Yes, I understand all of this. I was specifically asking if the dual-citizenship information was accurate and verifiable. I'm not interested in this so much because these guys are Jews or neo-cons or whatever. People have agendas and philosophies. What bothers me is that these people have no real allegiance to the US and this reeks of treason to me. We will get no where arguing the emotional issues or conspiracy theories. Dual-citizenship is a battle that could be won in the hearts and minds of the people.

----------


## Kraig

> Yes, I understand all of this. I was specifically asking if the dual-citizenship information was accurate and verifiable. I'm not interested in this so much because these guys are Jews or neo-cons or whatever. People have agendas and philosophies. What bothers me is that these people have no real allegiance to the US and this reeks of treason to me. We will get no where arguing the emotional issues or conspiracy theories. Dual-citizenship is a battle that could be won in the hearts and minds of the people.

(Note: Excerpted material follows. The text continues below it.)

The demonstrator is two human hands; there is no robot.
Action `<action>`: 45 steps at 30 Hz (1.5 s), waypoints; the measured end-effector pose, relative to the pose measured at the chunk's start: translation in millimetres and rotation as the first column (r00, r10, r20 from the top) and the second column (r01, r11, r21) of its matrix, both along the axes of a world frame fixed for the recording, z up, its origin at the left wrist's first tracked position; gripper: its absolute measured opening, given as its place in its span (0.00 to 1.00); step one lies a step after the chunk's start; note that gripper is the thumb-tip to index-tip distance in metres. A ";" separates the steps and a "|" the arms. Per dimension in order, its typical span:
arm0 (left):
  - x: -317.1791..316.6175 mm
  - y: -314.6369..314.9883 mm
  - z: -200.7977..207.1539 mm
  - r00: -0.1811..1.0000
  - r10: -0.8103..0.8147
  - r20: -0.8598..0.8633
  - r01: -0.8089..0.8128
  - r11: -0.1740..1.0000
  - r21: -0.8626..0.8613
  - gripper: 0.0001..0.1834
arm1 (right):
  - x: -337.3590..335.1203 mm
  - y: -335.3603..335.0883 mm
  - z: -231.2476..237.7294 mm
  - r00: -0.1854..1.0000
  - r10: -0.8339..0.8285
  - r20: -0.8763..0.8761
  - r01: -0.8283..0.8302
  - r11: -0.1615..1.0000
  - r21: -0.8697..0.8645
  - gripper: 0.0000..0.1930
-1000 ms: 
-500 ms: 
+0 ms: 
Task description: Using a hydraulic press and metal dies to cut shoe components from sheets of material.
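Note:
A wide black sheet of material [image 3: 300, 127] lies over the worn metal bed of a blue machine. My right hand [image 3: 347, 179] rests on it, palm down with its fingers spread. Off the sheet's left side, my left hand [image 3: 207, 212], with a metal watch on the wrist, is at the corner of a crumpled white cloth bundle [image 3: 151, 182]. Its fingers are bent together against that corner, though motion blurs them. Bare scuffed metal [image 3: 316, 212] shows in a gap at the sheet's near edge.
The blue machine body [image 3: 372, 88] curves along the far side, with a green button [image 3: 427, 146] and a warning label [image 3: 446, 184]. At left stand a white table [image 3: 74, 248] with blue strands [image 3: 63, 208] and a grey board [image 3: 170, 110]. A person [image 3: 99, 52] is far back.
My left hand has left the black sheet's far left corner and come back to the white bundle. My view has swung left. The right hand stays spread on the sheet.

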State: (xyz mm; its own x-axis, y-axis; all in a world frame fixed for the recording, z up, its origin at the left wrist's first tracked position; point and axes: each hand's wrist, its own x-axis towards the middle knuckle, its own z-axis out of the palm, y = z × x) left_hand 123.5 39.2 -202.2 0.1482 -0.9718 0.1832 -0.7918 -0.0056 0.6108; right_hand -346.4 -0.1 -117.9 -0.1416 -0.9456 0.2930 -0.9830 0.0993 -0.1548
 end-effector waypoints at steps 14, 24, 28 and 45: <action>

No the real issue is that we have people all over the government working for their own special interests and the american people have no idea who they are, what their real motives are, and who is really benefitting.  It is a problem of education, representive government is worthless when the people cannot make educated decisions about their leaders.  There is a massive disinformation campaign working for the Zionists and they aren't going to roll over and stop lying if we decide to get rid of our dual citizen servant government.  Dumb it down to an issue of simply "no more dual citizens in government" and the they will drop their Israeli citizenship but keep their Israeli policy.  People need to hear the full truth, we have to become the media.

----------


## gutteck

> No the real issue is that we have people all over the government working for their own special interests and the american people have no idea who they are, what their real motives are, and who is really benefitting.  It is a problem of education, representive government is worthless when the people cannot make educated decisions about their leaders.  There is a massive disinformation campaign working for the Zionists and they aren't going to roll over and stop lying if we decide to get rid of our dual citizen servant government.  Dumb it down to an issue of simply "no more dual citizens in government" and the they will drop their Israeli citizenship but keep their Israeli policy.  People need to hear the full truth, we have to become the media.

----------


## T-K

So much for Gods chosen people

----------


## tonesforjonesbones

So, what is racist about it?  It's a religion not a race.  like christianity..religion, not a race. tones

----------


## LittleLightShining

> No the real issue is that we have people all over the government working for their own special interests and the american people have no idea who they are, what their real motives are, and who is really benefitting.  It is a problem of education, representive government is worthless when the people cannot make educated decisions about their leaders.  There is a massive disinformation campaign working for the Zionists and they aren't going to roll over and stop lying if we decide to get rid of our dual citizen servant government.  Dumb it down to an issue of simply "no more dual citizens in government" and the they will drop their Israeli citizenship but keep their Israeli policy.  People need to hear the full truth, we have to become the media.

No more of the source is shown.